### WORK REQUEST
Only the lines in the entries below from the line with "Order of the" to the line with "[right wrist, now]", both included, belong in the answer, transcribed exactly and without pictures.
*** EXERCISE DATA ***
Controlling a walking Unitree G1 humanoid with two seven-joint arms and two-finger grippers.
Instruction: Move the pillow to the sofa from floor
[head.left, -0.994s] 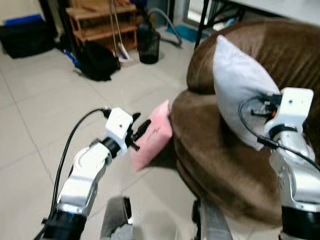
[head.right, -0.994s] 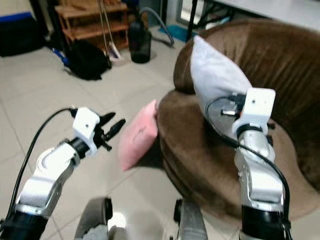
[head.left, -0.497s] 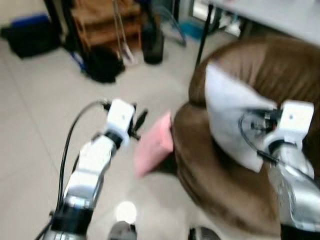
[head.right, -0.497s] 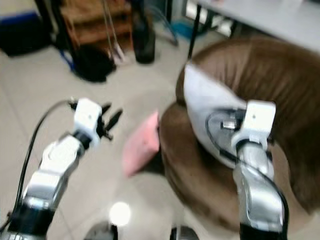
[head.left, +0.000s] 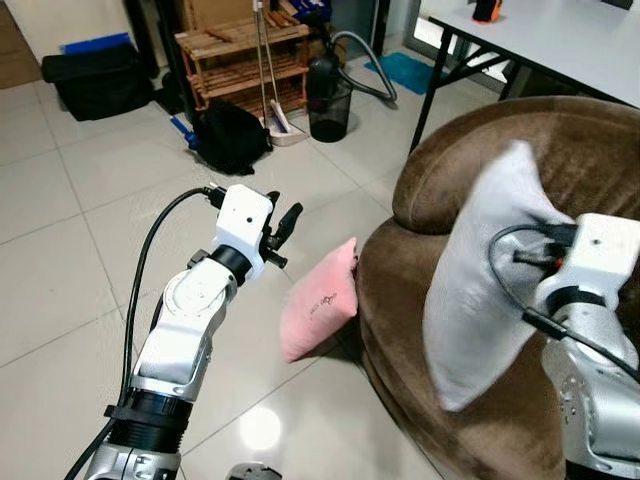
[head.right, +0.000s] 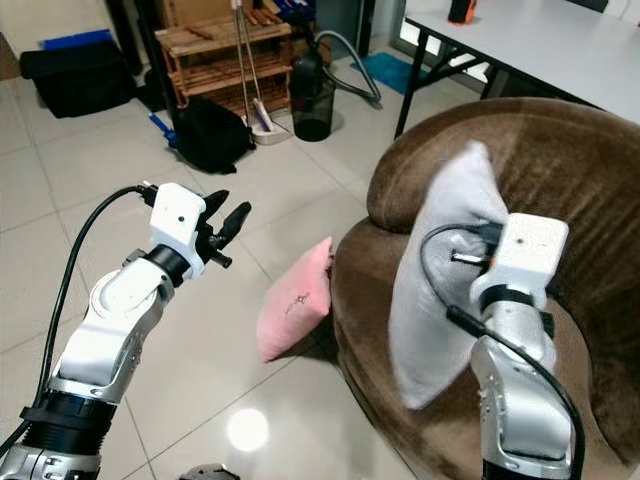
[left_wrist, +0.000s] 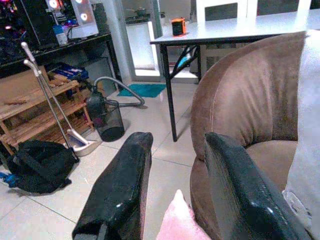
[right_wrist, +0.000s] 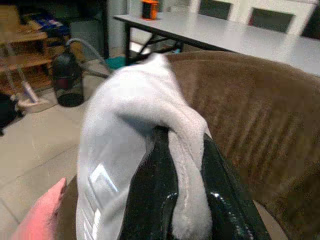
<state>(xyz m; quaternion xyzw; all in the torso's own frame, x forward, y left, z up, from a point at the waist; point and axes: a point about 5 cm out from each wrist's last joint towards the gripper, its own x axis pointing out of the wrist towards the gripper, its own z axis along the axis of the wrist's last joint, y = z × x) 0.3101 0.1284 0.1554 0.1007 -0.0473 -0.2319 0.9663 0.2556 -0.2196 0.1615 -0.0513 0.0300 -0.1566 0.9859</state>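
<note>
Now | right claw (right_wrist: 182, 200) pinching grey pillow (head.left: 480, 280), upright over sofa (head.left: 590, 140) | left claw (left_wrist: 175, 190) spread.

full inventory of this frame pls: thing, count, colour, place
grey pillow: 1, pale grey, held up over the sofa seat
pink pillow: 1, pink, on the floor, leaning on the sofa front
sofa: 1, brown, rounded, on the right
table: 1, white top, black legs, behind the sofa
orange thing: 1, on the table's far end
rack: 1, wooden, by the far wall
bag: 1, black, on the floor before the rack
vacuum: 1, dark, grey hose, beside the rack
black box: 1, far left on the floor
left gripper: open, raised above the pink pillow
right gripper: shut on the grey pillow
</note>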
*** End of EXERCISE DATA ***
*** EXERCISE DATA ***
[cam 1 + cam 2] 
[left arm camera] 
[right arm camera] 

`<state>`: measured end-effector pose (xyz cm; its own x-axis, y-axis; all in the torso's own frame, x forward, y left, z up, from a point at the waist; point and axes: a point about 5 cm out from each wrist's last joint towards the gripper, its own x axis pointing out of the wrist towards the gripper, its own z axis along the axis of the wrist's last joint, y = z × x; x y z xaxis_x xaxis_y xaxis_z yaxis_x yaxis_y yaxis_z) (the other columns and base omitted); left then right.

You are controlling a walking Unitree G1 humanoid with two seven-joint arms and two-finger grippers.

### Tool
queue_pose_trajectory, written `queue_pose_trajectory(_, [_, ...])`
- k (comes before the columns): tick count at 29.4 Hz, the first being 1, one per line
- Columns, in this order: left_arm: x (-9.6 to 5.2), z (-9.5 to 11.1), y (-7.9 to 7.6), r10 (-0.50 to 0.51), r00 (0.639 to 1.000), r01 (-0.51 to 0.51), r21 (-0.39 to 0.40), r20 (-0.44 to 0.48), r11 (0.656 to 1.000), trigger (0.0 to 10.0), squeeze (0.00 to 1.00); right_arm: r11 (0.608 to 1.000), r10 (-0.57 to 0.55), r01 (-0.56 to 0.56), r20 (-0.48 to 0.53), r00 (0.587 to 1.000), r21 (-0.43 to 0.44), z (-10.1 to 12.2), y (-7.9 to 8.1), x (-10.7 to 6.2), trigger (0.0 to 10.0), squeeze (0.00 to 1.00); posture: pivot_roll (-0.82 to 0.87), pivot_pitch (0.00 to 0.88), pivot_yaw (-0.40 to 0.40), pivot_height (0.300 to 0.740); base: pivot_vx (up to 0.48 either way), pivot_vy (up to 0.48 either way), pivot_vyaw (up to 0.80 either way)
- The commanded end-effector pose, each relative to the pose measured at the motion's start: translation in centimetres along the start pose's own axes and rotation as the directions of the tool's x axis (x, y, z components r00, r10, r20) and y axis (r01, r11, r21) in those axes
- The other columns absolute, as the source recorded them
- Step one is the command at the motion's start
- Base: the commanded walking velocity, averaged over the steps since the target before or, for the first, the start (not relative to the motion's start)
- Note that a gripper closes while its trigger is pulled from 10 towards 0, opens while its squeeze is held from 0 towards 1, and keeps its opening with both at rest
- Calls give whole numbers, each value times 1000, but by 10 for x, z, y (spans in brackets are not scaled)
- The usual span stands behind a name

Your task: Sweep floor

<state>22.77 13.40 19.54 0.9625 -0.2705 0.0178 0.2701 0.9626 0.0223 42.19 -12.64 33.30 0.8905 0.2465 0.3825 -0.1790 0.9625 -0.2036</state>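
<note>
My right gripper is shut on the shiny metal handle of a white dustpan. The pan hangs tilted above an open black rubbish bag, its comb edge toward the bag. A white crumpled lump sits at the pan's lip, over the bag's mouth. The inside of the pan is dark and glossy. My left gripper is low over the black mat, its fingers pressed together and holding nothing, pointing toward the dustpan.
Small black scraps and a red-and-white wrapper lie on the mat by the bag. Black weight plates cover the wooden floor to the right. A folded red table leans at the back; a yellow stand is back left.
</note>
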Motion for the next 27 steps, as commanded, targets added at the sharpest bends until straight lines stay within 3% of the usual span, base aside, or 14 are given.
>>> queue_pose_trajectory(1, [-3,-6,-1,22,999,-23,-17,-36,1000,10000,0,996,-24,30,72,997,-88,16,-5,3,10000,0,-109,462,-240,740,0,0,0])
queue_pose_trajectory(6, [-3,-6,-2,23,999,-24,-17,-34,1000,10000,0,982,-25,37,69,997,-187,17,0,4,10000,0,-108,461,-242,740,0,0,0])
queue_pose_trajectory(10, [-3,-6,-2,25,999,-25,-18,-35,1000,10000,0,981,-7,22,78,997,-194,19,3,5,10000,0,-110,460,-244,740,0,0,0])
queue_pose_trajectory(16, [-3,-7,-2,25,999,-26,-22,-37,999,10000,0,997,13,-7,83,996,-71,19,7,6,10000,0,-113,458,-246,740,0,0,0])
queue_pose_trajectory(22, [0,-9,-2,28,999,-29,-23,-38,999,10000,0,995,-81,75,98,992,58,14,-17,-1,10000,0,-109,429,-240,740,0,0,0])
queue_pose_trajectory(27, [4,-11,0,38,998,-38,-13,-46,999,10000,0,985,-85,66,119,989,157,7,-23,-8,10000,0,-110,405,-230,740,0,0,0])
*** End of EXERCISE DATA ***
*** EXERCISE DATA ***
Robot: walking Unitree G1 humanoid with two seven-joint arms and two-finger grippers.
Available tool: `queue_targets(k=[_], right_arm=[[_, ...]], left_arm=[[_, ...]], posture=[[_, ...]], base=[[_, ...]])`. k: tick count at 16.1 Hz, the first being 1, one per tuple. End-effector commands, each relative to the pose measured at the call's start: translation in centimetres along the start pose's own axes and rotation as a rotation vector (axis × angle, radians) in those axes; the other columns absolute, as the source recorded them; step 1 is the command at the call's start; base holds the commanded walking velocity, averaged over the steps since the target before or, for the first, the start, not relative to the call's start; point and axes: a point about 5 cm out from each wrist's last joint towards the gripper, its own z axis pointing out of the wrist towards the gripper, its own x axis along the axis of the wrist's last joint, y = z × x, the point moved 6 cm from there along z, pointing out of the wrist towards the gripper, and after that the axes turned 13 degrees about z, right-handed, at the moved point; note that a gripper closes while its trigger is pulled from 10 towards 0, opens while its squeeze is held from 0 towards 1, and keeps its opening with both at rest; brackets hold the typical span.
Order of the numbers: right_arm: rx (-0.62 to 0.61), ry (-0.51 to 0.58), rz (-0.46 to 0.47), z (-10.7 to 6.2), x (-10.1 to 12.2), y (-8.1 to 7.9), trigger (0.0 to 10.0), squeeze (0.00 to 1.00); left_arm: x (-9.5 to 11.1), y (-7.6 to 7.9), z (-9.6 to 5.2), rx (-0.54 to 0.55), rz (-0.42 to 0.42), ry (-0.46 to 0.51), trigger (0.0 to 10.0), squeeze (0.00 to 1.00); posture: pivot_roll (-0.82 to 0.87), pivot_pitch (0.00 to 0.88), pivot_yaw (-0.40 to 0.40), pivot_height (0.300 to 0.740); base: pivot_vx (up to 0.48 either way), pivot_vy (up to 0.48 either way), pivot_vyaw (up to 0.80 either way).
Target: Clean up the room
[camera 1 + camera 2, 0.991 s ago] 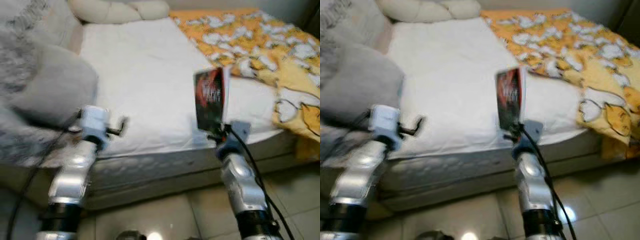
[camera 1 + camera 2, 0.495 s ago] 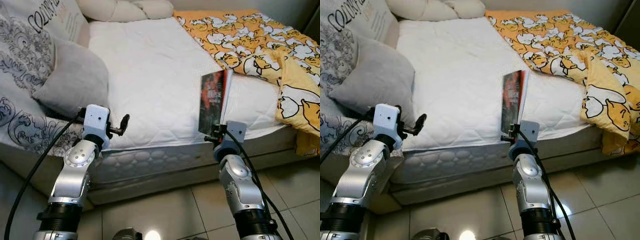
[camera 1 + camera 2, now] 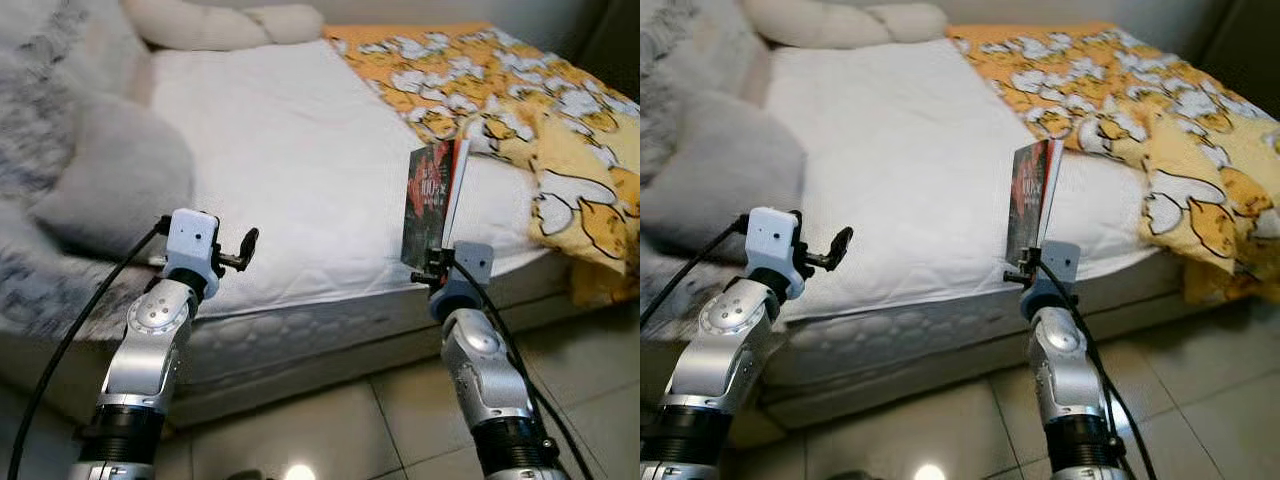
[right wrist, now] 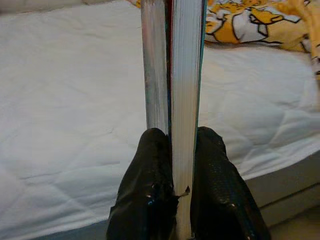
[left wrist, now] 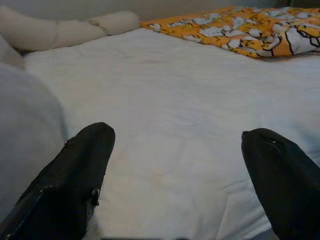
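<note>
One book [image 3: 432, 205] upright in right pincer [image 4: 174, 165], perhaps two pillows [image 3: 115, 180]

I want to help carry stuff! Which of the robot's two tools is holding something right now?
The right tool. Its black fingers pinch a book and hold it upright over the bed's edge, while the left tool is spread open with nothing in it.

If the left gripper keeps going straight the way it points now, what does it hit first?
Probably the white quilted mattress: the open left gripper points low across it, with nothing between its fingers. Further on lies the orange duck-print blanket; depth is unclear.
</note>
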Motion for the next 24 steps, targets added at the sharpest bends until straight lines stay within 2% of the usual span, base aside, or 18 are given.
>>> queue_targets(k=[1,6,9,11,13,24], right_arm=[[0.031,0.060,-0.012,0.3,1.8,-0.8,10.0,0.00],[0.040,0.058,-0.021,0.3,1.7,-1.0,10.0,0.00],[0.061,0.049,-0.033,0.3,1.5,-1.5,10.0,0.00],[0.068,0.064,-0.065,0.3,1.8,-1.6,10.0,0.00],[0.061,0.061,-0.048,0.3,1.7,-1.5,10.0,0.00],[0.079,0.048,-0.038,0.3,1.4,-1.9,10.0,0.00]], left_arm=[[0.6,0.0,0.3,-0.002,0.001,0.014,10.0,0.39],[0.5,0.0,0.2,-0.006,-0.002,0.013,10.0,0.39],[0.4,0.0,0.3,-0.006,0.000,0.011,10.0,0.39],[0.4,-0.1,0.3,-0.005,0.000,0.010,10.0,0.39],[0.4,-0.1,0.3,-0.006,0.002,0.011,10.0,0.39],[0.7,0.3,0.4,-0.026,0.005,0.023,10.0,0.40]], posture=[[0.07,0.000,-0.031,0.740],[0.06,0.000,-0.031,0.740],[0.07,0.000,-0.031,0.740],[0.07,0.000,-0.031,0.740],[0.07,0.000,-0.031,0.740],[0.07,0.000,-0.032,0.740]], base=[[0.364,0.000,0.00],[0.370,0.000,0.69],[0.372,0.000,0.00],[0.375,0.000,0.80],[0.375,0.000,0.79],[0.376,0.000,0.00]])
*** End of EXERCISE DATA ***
### EXERCISE OUTPUT
Order of the numbers: right_arm: rx (-0.62 to 0.61), ry (-0.51 to 0.58), rz (-0.46 to 0.47), z (-10.7 to 6.2), x (-10.1 to 12.2), y (-8.1 to 7.9), trigger (0.0 to 10.0), squeeze (0.00 to 1.00); left_arm: x (-9.5 to 11.1), y (-7.6 to 7.9), z (-9.6 to 5.2), rx (-0.54 to 0.55), rz (-0.42 to 0.42), ry (-0.46 to 0.51), trigger (0.0 to 10.0), squeeze (0.00 to 1.00); posture: pivot_roll (-0.82 to 0.87), pivot_pitch (0.00 to 0.88), pivot_yaw (-0.40 to 0.40), pivot_height (0.300 to 0.740); base: pivot_vx (up to 0.48 either way), pivot_vy (up to 0.48 either way), pivot_vyaw (up to 0.80 either way).
Target: Clean up the room
[camera 1 + camera 2, 0.991 s ago] 
[camera 1 + camera 2, 0.495 s ago] 
[camera 1 + camera 2, now] 
[right wrist, now] 

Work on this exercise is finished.